The “Broken Windows” Theory

In his book, ‘Sidewalk’, Mitchell Duneier describes the lives of people who “work the street”, the book vendors, the magazine vendors and the ‘men without accounts’ who guard the door to the ATMs on Sixth Avenue in New York. It is an intensive ethnographical study of the social structure of street life in the city.

As I read the book, I’m reminded of my interactions until now with the street vendors outside Russell market in Bangalore. They also “work the street” some becoming entrepreneurs out of necessity and others by choice, in many ways living the same lives as the people Duneier describes. Duneier begins the book by introducing the idea of the ‘broken windows’ theory which he says is the physical disorder that is visible in a neighbourhood and if not corrected can lead to increased crime. It is about seeing a broken window and knowing that here, in this street, ‘nobody cares’, which he says can become a sign of encouragement for the ‘anti-social elements’ who want to create disorder. However, as Duneier ends the book, after his five-year interactions with the community that “works the street” he finds that the ‘broken windows’ theory is not about physical disorder but about social disorder, one which can be invisible and has been to most planners and policy makers. He realises that the ‘anti-social element’ is not looking at the broken window but is himself the broken window, who is struggling to eke out a living on the street and rectify all that he sees wrong with his own life and the city most often does not SEE that.

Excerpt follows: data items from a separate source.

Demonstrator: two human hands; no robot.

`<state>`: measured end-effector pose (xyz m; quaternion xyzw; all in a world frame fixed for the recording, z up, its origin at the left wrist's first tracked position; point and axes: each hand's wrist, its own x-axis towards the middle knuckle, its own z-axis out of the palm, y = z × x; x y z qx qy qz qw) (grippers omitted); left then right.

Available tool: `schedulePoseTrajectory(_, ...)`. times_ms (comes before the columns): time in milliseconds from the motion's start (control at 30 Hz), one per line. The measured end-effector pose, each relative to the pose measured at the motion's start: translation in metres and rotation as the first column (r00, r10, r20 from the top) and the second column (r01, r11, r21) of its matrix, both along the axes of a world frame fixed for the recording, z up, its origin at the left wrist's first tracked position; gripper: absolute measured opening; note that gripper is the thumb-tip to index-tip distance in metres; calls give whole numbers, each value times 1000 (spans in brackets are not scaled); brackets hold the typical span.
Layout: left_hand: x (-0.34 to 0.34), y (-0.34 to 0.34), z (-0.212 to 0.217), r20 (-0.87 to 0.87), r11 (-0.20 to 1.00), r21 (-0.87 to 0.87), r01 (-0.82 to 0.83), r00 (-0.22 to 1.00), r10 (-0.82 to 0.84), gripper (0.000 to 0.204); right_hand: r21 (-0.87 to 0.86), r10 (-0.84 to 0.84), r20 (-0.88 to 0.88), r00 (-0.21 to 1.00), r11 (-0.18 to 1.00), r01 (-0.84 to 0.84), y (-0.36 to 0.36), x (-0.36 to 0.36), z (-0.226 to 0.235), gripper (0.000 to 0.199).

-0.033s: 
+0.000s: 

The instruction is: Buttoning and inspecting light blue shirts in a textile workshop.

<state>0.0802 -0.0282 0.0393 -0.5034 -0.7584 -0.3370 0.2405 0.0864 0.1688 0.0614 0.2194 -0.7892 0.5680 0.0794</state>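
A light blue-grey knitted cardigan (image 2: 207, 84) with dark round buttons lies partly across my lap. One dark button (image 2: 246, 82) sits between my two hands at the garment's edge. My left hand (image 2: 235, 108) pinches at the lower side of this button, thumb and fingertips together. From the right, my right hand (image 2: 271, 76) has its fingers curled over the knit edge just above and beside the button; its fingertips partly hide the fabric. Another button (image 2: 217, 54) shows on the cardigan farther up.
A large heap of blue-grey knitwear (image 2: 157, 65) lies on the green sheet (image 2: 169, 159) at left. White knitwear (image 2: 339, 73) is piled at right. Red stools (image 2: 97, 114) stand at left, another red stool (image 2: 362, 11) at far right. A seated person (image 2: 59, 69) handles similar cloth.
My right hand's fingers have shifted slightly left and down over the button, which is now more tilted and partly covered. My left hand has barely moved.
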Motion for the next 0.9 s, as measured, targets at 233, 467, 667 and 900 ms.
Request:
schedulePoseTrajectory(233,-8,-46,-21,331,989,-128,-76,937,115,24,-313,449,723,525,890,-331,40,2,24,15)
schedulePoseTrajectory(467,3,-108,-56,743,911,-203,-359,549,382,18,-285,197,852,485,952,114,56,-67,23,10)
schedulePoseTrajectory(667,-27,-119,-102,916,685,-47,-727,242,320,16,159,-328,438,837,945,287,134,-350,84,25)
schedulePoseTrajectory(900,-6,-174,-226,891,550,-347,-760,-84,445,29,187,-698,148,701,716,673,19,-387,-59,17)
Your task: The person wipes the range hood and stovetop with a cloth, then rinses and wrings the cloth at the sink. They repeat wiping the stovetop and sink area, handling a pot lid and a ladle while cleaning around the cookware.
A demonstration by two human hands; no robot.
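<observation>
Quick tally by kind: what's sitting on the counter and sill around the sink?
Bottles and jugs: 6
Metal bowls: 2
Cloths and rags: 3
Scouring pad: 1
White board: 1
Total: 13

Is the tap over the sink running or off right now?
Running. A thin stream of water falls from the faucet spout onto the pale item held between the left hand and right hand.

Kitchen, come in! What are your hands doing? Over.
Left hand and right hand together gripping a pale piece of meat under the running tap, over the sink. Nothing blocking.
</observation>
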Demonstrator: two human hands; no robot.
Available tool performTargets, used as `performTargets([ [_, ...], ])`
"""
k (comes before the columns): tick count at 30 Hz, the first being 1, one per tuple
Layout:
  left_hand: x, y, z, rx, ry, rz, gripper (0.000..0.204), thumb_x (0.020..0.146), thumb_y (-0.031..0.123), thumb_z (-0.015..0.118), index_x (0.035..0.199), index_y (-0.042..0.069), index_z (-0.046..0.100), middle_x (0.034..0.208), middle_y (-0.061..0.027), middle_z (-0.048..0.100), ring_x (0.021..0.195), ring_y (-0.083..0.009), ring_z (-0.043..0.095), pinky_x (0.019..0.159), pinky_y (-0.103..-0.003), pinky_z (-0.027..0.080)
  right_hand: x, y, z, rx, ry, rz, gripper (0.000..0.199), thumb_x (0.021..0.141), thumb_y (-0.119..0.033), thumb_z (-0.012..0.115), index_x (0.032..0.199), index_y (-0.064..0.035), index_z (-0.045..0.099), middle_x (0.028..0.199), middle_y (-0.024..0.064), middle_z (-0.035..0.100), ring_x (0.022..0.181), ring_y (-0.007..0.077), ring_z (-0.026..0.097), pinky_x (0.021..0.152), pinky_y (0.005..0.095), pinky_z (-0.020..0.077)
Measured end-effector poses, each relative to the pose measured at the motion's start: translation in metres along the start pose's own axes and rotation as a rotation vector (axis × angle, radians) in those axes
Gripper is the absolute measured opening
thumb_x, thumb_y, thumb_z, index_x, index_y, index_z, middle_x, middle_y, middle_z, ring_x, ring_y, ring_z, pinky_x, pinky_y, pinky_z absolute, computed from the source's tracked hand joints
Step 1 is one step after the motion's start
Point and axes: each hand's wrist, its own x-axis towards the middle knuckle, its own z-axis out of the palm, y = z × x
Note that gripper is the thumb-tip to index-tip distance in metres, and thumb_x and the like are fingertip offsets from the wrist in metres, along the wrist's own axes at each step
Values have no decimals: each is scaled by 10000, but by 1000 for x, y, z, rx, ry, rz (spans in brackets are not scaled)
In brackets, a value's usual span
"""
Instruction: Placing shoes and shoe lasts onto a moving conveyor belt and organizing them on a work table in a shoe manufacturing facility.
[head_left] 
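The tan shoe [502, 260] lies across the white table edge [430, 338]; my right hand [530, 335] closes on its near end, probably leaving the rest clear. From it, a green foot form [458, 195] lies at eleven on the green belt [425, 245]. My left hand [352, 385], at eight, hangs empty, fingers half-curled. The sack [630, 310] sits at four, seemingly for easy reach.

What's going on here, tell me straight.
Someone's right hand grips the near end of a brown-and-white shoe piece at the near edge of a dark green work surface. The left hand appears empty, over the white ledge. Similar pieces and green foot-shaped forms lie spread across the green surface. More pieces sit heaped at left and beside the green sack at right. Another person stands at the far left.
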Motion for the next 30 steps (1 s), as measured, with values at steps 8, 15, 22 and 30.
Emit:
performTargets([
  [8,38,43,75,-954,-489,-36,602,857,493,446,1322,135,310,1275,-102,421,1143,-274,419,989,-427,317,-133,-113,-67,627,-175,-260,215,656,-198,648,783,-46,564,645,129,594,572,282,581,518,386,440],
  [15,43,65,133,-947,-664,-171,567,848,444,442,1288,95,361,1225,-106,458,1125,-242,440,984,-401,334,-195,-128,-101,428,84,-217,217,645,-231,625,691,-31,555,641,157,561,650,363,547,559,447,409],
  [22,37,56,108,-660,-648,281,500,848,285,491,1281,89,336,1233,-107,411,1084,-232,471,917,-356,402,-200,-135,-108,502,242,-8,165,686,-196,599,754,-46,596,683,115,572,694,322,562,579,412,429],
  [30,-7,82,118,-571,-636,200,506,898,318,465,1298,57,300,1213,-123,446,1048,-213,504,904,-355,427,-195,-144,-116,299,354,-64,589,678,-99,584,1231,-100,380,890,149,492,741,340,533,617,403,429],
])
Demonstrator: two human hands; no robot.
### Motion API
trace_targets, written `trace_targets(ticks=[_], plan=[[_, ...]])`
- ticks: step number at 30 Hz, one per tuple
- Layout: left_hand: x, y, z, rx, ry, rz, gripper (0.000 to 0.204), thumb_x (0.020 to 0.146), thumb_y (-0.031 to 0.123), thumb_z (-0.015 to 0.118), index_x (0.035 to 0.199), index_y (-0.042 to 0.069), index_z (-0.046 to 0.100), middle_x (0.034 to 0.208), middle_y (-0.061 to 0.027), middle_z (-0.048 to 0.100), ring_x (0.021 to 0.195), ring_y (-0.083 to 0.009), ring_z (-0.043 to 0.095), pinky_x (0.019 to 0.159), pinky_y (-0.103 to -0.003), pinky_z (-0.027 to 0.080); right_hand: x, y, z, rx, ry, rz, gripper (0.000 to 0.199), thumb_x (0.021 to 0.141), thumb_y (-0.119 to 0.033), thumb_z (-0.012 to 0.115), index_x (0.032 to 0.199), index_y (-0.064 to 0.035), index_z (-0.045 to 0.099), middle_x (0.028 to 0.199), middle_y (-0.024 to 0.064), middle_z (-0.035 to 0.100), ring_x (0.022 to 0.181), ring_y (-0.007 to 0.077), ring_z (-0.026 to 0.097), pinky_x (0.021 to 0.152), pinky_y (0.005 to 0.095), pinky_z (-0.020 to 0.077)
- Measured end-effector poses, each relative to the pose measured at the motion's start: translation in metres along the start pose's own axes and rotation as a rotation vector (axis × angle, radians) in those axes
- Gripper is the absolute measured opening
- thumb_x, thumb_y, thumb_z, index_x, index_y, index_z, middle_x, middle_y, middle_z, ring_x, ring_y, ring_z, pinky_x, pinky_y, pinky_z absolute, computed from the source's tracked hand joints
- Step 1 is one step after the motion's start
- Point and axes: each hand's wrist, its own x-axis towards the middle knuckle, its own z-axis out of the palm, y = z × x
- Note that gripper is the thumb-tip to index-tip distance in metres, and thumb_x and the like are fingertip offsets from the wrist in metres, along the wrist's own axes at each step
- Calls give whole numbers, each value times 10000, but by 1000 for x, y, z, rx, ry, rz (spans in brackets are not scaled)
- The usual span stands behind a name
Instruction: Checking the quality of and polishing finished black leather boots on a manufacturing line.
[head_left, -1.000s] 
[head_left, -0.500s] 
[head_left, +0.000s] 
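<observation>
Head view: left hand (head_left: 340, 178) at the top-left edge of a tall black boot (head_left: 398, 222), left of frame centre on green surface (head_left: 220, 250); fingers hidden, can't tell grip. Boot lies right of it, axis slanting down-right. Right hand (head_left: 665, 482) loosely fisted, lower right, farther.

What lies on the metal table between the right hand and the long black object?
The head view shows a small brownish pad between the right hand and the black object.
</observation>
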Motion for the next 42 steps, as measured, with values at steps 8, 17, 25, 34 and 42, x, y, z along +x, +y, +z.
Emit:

In June 2013, when I undertook a pilot study of 20 street vendors outside the Russell market in Shivajinagar, it was not exactly the first day I was on this street probing into how people used space on an everyday basis. I had spent time here at different times over a period of two years before this day. Today, as I stepped onto the street, I had a printout of the questionnaire I had spent some days working on. I had the questions with me but intended having informal chats with the vendors using these questions. I carried with me a voice recorder. After walking down the street and trying to sense where to begin, I decided to start by talking to some of the push-cart vendors who stood within the taxi-stand at its south-end and opposite the gate of the St.Mary’s Basilica. This decision was based on the fact that there seemed to be a clustering of vendors here unlike in the rest of the street where the vendors were more dispersed.

I approached one of the older vendors. I explained that I was working on a research project about the street and the city. The elderly gentleman who I spoke to listened intently and then said, “But, why should I tell you anything? What would you understand? For instance, would you understand what it means when I don’t come here for one day, because I am unwell? Would you understand how it feels when my son is sent back from school because I have not been able to pay his school fees? What part of my world would you understand? What do you know about it?” As he was talking, a few other older vendors from the nearby pushcarts came around to listen to him. So, there was now a group of 4-5 vendors gathered around. I knew this was a difficult question he had posed. I was about to lose support from the street vendors before I had even begun.

After a short silence, I said, “You are right. I do not know anything about your world. But, I think you will agree that you also do not know much about the world where I come from. For instance, you would not know that in the world I come from, there are people who make decisions about the city, and that these decisions are made without talking to people on the street. I only want to talk to people here so that I can go back and tell them what I found out.” There was silence again. Nobody said anything. The vendor who I had been talking to stood at his push-cart re-arranging his goods. The others just looked on. A few minutes later, he said, “So, you wanted to ask me some questions. What did you want to know?” I started to interview him and the others slowly moved away. I knew then that I had not lost the others, they would be alright with an interview too. Although the interviews went on well that day and the days following it, this first interaction led me to think about the existence of the different worlds in the city and how little one world knows about the other.  

After this first-day encounter, I had discovered that same week something else. I was talking to another vendor who sold ‘Ladies Purses’. At one point, he said, “You know, this “footpath business” and the street is important for me because it is my source of income, but it is also important for me for another reason. I always shop on the street and there are many families who do. I have never in these past 40 years ever entered a formal shop”. I did not know this before. I did not know that there were people in the city who had never entered a formal shop. This meant that the street and its businesses were the only source of clothes, household goods and food for thousands of people in the city? If this were true, how long could we debate about whether street vending is legal or illegal? What kind of answers will we come up with and on what social reality will they be based? I have yet to go back many times to the Street and read what I can from observing, listening and asking. There is the physical disorder and congestion in the city that we need to resolve, but there is also the social disorder that needs to be read, to be understood, the “broken window” of an invisible nature which needs our attention and which we must SEE.